Pylance/Pyright are proprietary and don't even work on open source builds of VScode (theyre hardcoded to work only on MS builds of VSCode), let alone any other IDE.


From what I can tell, Pylance is proprietary and intended to "extend/extinguish" the open-source VSCode codebase with Microsoft's proprietary VSCode binaries, but Pyright is open-source.


Hmm, I hadn't checked the license. Pylance is indeed proprietary.


Pyright is open source (MIT)


Pyright works well for me in vim-coc. Of course ymmv


Google's pytype seems to be better deployed within the standard PyPi ecosphere. The Microsoft packages you're using aren't.


That’s because pyright was written in typescript so it makes sense to use npm to install it. Pyright has weak ide support beyond visual studio stuff. I’m pretty fond of pyright due to how responsive the developer is on GitHub. I’ve made multiple issues before and gotten an answer same day (sometimes same hour) and some small bugs I’ve reported got fixed in the next release (which happens like twice a week).

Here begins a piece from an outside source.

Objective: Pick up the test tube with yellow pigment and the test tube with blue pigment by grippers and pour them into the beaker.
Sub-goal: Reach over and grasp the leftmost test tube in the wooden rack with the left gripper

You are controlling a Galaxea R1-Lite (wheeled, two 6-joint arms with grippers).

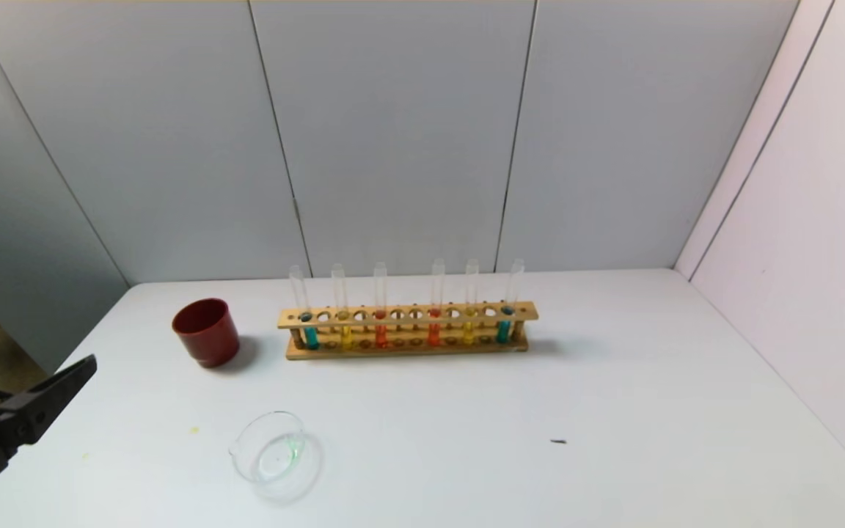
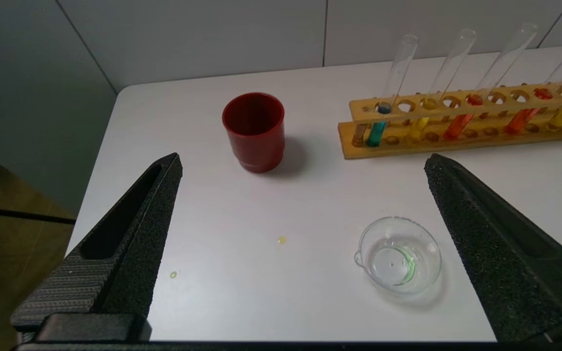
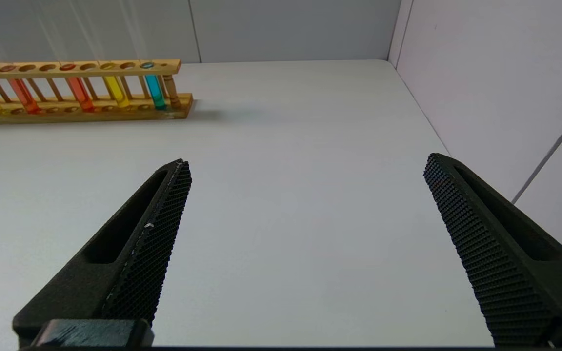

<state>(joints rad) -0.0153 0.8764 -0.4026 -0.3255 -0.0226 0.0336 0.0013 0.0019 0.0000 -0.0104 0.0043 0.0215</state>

I was wondering the same thing. I've never even heard of PyType, but I use Pyright every day. I expect many developers are similar.

Does Pyright behave like MyPy or PyType? Or neither?

Also did Python really create a type annotation system without specifying the semantics of how it is supposed to work? That's crazy.


The type system is specified but the main pep people point to is the base type system. There have been multiple extension peps adding new type features and different type checkers have different progress implementing them. Also different type checkers have different bonus features. Mypy comes with plug-in support to make it easier to extend the system for very dynamic custom situations. Pyright is able to generate rough guess type stubs for untyped codebases. Pyre has the best tensor related type support likely motivated by Facebook having pytorch. Pytype I know the least about but it likely has some unique features motivated by google usage.

If the type checkers disagree on stuff defined in pep 484 that’s a bug to report. Beyond that they can vary but feel mostly similar.